Potash price stabilises as Canada, US demand soars
posted on
Apr 15, 2014 09:41AM
Focusing on the Dallol Potash Project in Ethiopia
The tumble in potash prices in North America showed growing signs of bottoming out amid a sharp fall in inventories, as strong consumption within the region offset some softness in export demand.
Potash prices, as measured in the benchmark export market at Vancouver, have held at $300 a tonne for a third successive month, data from Canadian fertilizer giant PotashCorp showed.
While below levels above $400 a tonne before Russia's Uralkali in July broke up the Belarusian Potash Company cartel, and sent world prices tumbling by ditching a strategy of constraining sales volumes, the stability tallies with talk from fertilizer groups of recovering market conditions.
Prices of nitrogen and phosphate fertilizers - which also suffered late last year as a stand-off in potash markets, as buyers awaited to see how far prices would fall, spread to other markets – have enjoyed substantial recoveries in 2014.
Values of diammonium phosphate, a major phosphate nutrient, have risen by more than one-quarter at the key US export port of Tampa to roughly $500 a tonne.
Strong domestic appetite
The stabilisation in potash prices was supported by strong North American potash sales, which rose 50% last month from March 2013 to 993,000 tonnes, the PotashCorp data showed.
That continued a strong trend, with first quarter sales, at 2.82m tonnes, up 48% year on year and the highest for a January-to-March period since 2010.
Indeed, coupled with a decline in production of 11.9% year on year, the decent North American demand helped shrink the region's producers reduce their inventories to 2.87m tonnes.
While stocks often decline at this time of year, as spring sowings and crop dressing programmes encourage consumption, the 9.9% year on year reduction in inventories is sizeable by recent standards, the biggest since October 2011.
Export competition
The PotashCorp data, however, underlined some softness in North American potash exports, which at 968,000 tonnes were down 23% year on year in March.

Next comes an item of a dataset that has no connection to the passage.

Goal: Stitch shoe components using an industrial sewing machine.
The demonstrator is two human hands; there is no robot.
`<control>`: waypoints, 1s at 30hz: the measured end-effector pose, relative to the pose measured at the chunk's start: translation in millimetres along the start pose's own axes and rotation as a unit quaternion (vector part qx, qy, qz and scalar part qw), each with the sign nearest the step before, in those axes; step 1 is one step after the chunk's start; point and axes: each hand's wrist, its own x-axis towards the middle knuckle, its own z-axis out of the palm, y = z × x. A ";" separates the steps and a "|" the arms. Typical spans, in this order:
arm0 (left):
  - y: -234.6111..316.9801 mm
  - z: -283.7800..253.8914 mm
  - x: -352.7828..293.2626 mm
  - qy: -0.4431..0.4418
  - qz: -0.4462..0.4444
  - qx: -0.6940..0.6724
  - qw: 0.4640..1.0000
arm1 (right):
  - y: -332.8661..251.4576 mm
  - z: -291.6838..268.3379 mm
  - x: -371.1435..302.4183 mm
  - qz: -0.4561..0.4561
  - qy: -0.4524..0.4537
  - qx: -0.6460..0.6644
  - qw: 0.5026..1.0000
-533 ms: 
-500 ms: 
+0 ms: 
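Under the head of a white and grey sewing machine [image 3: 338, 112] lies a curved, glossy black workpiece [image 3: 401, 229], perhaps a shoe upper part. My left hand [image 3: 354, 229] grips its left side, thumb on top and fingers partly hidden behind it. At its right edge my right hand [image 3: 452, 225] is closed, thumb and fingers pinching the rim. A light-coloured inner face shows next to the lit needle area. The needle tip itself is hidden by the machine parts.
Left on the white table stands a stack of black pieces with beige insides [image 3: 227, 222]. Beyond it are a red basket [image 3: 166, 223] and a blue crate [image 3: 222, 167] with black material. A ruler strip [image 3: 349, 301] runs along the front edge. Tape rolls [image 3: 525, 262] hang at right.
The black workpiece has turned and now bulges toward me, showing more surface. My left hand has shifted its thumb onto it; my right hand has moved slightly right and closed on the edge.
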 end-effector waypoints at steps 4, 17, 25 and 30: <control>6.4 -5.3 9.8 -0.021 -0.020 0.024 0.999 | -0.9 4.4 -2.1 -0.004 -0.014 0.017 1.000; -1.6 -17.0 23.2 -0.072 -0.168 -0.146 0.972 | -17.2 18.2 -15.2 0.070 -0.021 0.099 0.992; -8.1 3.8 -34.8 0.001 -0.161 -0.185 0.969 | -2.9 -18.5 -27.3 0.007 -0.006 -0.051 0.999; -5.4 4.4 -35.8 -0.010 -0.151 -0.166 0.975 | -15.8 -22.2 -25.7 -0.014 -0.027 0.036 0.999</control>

Many producers have pulled back expectations for potash use this year, despite the lower prices, with the weaker crop values until recent weeks viewed as depressing sentiment.
Russian giant Uralkali last week cut to 56m-58m tonnes, from 58m-60m tonnes, its forecast for world potash demand this year, although still representing a rise of some 3m-4m tonnes year on year.
However, the North American export data also appear to support Uralkali's claim last week that it had recovered significant market share since ditching "price over volume" strategy in favour of maximising revenues.
Uralkali said that its share of world potash exports, which fell to 17% in the first half of last year, had recovered to historic levels of 23%.
This improvement had come largely at the expense of the major North American shippers, Agrium, Mosaic and PotashCorp, whose market share had fallen from 32% to 27%.